Abstract

West Papua is a close regional neighbour of Australia, yet there is limited local or international awareness of the decades’ long history of persecution and displacement of the indigenous population by Indonesian military and police. We draw on our research findings in Australia and Papua New Guinea (PNG) to consider the history of traumatic experiences of West Papuan refugees and mental health profile of the community.
Indonesia occupied West Papua in 1963, annexing the territory in 1969 following a referendum which was widely regarded as unrepresentative. Although access by external researchers to West Papua is restricted, international agencies have documented widespread human rights violations perpetrated against the indigenous people during the course of the prolonged low-grade resistance war against the occupation, a conflict that has claimed the lives of more than 500,000 citizens, prompting allegations of an ongoing genocide (Brundige et al., 2004). Evidence suggests that the occupying military has perpetrated widespread abuses including arbitrary incarceration, torture, ‘disappearances’ and burning of villages, resulting in mass displacement of whole populations (Rees and Silove, 2007).
Waves of West Papuan refugees have fled to PNG, with up to 8000 displaced persons currently living in temporary camps along the border and smaller numbers resettling in the capital, Port Moresby, where they live as stateless persons with no rights to land tenure or ownership and with limited access to employment, health services or humanitarian aid (Tay et al., 2015). Approximately a thousand West Papuans have risked treacherous sea voyages to seek asylum in Australia.
The Psychiatry Research and Teaching Unit (PRTU), University of New South Wales, has documented both the experiences of conflict and displacement and the mental health status of West Papuan refugees living in Australia and Port Moresby (Rees and Silove, 2007, 2011; Tay et al., 2015). The reports of both communities provide a window into the types of persecution experienced by the indigenous population of West Papua, including exposure to political murders, atrocities, physical assault, combat situations, torture and forced separation from family members. The Port Moresby community reported post-migration problems associated with the conditions of poverty and deprivation in the makeshift settlements, including exposure to alcohol and illicit substance use, lack of employment or access to welfare and pervasive safety issues, particularly affecting women. Common stresses reported by Australia-based refugees included long-term separation from family, worries for the safety and health of kin remaining in West Papua, obstacles to returning home in an emergency, communication difficulties, fear of repatriation and difficulties with employment (Rees et al., 2013). Refugees at both sites experienced symptoms of post-traumatic stress disorder (PTSD), depression and a range of related stress reactions. Only a minority had received any mental health treatment in Australia and none in PNG (Rees and Silove, 2011).
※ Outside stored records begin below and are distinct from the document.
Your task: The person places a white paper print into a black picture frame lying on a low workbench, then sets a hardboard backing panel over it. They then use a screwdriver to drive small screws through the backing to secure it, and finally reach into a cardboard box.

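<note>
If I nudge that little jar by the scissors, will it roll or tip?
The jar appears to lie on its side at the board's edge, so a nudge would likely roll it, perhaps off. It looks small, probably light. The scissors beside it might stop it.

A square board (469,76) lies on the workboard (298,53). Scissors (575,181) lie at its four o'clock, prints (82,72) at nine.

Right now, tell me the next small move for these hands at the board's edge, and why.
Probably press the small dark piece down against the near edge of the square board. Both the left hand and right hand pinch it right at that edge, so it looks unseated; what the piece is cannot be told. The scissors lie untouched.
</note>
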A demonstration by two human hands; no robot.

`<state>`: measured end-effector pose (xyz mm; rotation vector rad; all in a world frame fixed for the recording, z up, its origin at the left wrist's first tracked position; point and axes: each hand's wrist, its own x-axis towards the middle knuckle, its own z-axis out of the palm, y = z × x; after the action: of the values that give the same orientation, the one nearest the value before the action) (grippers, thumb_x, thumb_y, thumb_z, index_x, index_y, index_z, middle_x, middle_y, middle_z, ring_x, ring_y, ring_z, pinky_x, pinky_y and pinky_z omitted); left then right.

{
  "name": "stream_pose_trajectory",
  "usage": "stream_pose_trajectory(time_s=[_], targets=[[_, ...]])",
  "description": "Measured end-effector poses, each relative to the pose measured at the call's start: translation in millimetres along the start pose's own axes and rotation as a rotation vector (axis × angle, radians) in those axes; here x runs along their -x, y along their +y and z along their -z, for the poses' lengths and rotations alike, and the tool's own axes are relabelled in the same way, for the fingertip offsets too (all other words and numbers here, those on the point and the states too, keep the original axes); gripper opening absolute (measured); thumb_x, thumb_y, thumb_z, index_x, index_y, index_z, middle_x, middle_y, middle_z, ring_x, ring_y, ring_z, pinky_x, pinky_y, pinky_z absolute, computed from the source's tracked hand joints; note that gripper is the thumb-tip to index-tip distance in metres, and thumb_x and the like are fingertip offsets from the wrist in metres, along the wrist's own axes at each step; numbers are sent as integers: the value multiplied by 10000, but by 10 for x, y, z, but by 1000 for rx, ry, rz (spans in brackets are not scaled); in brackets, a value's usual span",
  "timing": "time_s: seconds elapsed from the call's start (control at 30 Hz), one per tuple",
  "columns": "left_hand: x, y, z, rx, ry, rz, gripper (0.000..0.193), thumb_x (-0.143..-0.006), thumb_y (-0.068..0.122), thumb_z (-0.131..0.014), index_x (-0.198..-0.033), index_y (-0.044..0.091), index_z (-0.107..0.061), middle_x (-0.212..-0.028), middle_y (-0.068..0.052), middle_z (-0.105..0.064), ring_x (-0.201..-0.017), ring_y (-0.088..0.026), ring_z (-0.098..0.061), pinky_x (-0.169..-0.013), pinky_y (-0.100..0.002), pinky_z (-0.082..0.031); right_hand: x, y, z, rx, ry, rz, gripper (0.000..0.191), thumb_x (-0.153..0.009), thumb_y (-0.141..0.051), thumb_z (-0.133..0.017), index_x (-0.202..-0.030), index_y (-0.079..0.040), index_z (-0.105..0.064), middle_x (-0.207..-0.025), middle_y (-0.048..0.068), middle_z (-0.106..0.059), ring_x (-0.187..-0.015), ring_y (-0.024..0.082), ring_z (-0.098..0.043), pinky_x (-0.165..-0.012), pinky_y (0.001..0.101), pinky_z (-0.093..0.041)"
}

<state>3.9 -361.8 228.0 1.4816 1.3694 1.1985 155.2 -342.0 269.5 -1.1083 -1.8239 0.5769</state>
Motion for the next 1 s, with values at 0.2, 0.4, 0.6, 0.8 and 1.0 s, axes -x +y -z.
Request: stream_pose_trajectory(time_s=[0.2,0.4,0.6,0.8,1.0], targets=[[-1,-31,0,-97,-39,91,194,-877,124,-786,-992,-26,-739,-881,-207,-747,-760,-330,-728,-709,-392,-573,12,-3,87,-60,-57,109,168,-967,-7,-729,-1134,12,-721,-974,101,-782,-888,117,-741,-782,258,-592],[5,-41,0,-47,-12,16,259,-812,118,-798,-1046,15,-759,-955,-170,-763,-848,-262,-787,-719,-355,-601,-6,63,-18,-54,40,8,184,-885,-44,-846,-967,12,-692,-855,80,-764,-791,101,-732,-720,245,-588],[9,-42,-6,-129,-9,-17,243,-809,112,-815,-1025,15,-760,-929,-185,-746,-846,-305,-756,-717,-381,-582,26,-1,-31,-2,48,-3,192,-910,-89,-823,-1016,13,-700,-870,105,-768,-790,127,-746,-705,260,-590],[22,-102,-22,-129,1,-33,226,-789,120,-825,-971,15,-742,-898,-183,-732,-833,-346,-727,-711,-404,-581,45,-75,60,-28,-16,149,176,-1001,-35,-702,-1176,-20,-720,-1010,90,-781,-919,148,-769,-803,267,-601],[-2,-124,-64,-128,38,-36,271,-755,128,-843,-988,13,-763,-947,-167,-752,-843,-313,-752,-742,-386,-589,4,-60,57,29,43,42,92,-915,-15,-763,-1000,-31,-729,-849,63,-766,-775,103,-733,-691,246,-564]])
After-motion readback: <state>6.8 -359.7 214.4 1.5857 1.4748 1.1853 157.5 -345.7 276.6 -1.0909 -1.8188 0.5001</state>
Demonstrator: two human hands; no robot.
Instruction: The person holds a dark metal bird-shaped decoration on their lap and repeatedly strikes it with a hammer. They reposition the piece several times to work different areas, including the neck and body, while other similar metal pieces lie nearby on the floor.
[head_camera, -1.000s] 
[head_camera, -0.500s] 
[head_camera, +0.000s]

A chronic sense of injustice appeared to be central to many of the feelings of distress that plagued West Papuan refugees. The idiom of distress, ‘Sakit Hati’ (literally ‘sick heart’ in Bahasa Malay, the lingua franca of the community), encapsulated a constellation of symptoms, including chronic brooding, resentment and anger that West Papuans felt in relation to the legacy of past and ongoing human rights violations they had experienced. A combination of factors appeared to perpetuate Sakit Hati, including the failure of local authorities (in PNG) to recognize the refugee status of displaced persons, and more generally, neglect by the international community both in acknowledging the injustices being perpetrated in West Papua and the right of the indigenous people to assert their national independence (Rees and Silove, 2011). Importantly, those experiencing Sakit Hati reported that their brooding could be triggered into anger by news of further violations in West Papua, resulting in a potentially vicious cycle of mental distress and interpersonal difficulties. In that sense, Sakit Hati illustrates a culturally understood response in which individual and interpersonal suffering is closely linked to ongoing conditions of political persecution.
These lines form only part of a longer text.